“Quem é essa mulher/que canta sempre esse estribilho/só queria embalar meu filho/que mora na escuridão do mar”
Essa mulher é Zuzu Angel. Esses versos são da música “Angélica”, que Chico Buarque compôs para ela, logo após sua morte em 1976, e está no disco “Almanaque”, de 1981. O filho que deixou de ser embalado pela mãe, era Stuart Angel, estudante de Economia, preso em maio dos anos de chumbo de 1971, por agentes do Centro de Informação da Aeronáutica, torturado e assassinado, e o corpo possivelmente jogado na escuridão do mar. Tinha 26 anos, era militante do Movimento Revolucionário 8 de outubro, o MR-8. Há relatos horríveis de testemunhas que estiveram com o rapaz na prisão, como Alex Polari, que disse ter visto ele ser arrastado por um jipe, com a boca no cano de descarga.
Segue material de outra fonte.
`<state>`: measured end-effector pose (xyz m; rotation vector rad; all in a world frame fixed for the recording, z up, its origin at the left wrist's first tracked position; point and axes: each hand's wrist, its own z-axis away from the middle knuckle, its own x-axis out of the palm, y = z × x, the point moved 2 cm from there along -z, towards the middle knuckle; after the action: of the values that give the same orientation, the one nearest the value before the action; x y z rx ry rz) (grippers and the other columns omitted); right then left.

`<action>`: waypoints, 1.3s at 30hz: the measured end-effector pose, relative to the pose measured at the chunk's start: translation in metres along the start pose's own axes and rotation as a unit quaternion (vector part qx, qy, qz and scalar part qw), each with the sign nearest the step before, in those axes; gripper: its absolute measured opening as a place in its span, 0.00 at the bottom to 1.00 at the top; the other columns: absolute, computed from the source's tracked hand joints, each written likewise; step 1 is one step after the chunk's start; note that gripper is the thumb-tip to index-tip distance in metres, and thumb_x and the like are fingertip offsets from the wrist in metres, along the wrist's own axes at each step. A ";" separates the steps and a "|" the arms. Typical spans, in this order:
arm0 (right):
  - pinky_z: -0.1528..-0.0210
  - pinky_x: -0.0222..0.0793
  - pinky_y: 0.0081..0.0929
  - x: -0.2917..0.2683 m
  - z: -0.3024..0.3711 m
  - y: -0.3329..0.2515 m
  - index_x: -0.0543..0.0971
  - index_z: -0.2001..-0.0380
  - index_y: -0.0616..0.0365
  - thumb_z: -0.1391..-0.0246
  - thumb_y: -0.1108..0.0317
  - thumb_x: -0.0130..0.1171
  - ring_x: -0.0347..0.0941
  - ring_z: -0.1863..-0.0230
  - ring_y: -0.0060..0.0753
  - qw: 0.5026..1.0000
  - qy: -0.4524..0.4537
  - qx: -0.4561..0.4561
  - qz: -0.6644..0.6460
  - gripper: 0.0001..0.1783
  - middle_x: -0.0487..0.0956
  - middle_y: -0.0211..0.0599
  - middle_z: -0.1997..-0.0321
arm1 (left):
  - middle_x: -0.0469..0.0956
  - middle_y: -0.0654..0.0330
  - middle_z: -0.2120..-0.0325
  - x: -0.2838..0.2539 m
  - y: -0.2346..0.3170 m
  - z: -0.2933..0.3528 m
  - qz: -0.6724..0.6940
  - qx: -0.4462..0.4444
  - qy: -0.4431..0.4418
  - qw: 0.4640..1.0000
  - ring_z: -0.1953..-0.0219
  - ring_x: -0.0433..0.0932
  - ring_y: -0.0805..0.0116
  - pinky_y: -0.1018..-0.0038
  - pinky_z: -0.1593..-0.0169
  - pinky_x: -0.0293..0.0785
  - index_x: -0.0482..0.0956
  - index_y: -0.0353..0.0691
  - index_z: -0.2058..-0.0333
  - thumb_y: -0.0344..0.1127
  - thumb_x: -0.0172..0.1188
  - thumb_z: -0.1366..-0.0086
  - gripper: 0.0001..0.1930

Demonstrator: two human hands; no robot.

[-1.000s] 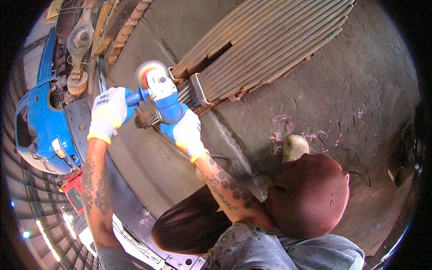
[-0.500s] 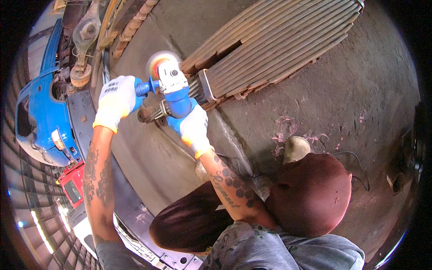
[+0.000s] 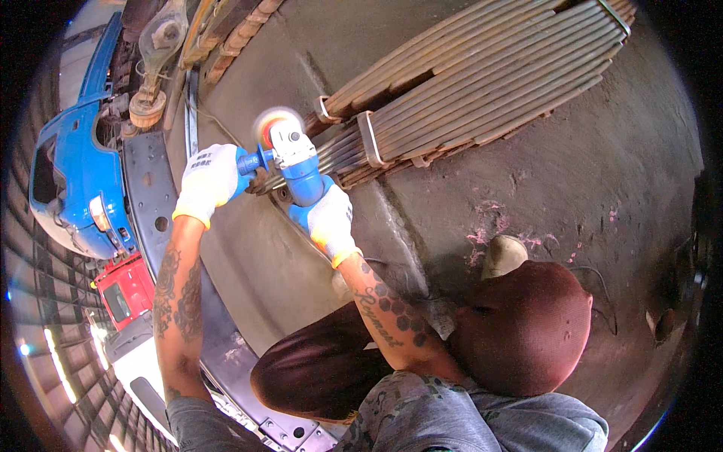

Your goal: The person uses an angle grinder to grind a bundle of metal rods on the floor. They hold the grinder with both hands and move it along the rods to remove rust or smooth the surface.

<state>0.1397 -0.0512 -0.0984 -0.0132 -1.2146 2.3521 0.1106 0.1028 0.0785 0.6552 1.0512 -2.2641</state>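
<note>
Both my hands wear white-and-blue work gloves with orange cuffs and hold a blue angle grinder (image 3: 303, 179). My left hand (image 3: 211, 178) is closed round its blue side handle (image 3: 254, 160). My right hand (image 3: 328, 218) wraps the blue body from below. The grinder's round disc (image 3: 274, 128) looks blurred, as if spinning. Close beside and partly behind the tool are the narrow ends of a leaf spring pack (image 3: 467, 98), long rusty steel strips with metal clamps (image 3: 371, 139) round them. The grinder hides part of those ends, so whether the disc touches them I cannot tell.
A long dark steel beam with holes (image 3: 153, 197) runs along my left. Beyond it stand a blue truck cab (image 3: 83, 177) and a red one (image 3: 124, 292). A rusty axle housing (image 3: 154, 64) lies at the far left. A thin cable (image 3: 606, 290) lies on the concrete floor (image 3: 482, 181) at right.
The whole scene has shifted slightly right and down in the picture. The grinder now covers less of the spring pack, and a second clamp shows beside it. Both hands keep their grip.
</note>
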 end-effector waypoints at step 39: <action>0.53 0.81 0.52 0.068 -0.011 0.012 0.80 0.59 0.55 0.62 0.60 0.76 0.86 0.58 0.62 0.999 0.032 -0.003 0.018 0.25 0.88 0.52 0.62 | 0.87 0.47 0.63 0.048 -0.058 -0.032 -0.027 -0.007 0.006 1.000 0.59 0.86 0.42 0.52 0.52 0.82 0.89 0.50 0.61 0.47 0.66 0.36 0.11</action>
<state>0.0770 -0.0194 -0.1003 -0.1133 -1.2005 2.3590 0.0434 0.1465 0.0600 0.6433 1.1026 -2.2995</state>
A mãe, estilista reconhecida no Brasil e no exterior, dedicou sua vida a denunciar a morte do filho, enfrentando com coragem os generais da ditadura, apontando-os nominalmente, criando peças com estampas que representavam o período de repressão em que se vivia. Ela sempre foi uma estilista ousada, fazendo roupas com pedras e rendas do Nordeste, desvinculando-se da maneira colonizada de se vestir. Em abril de 1976, Zuzu Angel morreu misteriosamente em “acidente” de automóvel na saída do túnel Dois Irmãos, na Estrada da Gávea, Rio de Janeiro, local que hoje tem seu nome.
O cineasta Sérgio Rezende lançou nesta semana o filme “Zuzu Angel”, sobre a vida dessa mulher que usou a moda para denunciar a ditadura militar no Brasil. Antes, Walter Salles e Roberto Gervitz (que fez recentemente “Jogo subterrâneo”), tentaram lá pelo anos 80 passar para a tela essa história singular. Pelo que se sabe, a jornalista Hildegard Angel, filha de Zuzu, não gostou muito dos roteiros apresentados. Era uma “personagem fictícia”, dizia.
O novo roteiro, escrito por Rezende e Marcos Berstein (diretor de “O outro lado da rua”), aborda a trajetória de sofrimento não somente no aspecto biográfico, mas do período difícil dos anos 70.
Patrícia Pillar vive a estilista no filme. A atriz que foi a primeira escalada para interpretar “Olga”, numa produção que não seria digirida por Jaime Monjardim, mas por Luiz Fernando Carvalho ("Lavoura arcaica"), teve a oportunidade agora de viver o papel de outra heroína de nossa história recente.
Um nome de destaque no elenco é Daniel de Oliveira, ele mesmo, o que encarnou com perfeição Cazuza no filme de Sandra Werneck e Walter Carvalho. Desta vez ele é o filho desaparecido de Zuzu.
3 comentários:
Amigo Nirton: Fico encantada com seu blog, na forma como voce o organiza.
Ele tem todos os assuntos que gosto na melhor estrutura,numa diagramação
estimulante prá devorá-lo.
Obrigada por dividir comigo essa pesquisa.
Meu caro, assim como Zuzu, outras tantas mulheres exerceram essa força para subverter a realidade e não aceitar o dito e o feito. Ainda hoje, seja aqui ou em outro lugar, a história continua forjando pessoas de fibra e coragem.
p.s: recebi um email seu, Uma vergonha, mas, não consegui abrir.
hábraços
Assisti Zuzu Angel numa sessão especial de Encontros O Globo de Cinema, com direito a debate após a projeção com a atriz Patrícia Pillar, o diretor Sérgio Rezende e o produtor Joaquim Vaz de Caervalho. Tudo aquilo que tinha visto de errado em Olga (para mim, uma das maiores decepções do cinema nacional), dessa vez foi trabalhado de forma brilhante por Sérgio Rezende. O filme é uma obra-prima (acho difícil que outra produção cinematográfica nacional este ano mereça mais do que esta concorrer a uma das vagas ao Oscar de melhor filme estrangeiro). O trabalho de Patrícia Pillar como Zuzu e o de Daniel de Oliveira como Stuart Angel são soberbos. Sem contar a fotografia exuberante e a trilha sonora (que só por conter Angélica, já dá uma mostra de seu teor forte de denúncia). Uma explosão de imagens mescladas a um forte desejo de indignação por parte do espectador. Abraços do crítico da caverna cinematográfica.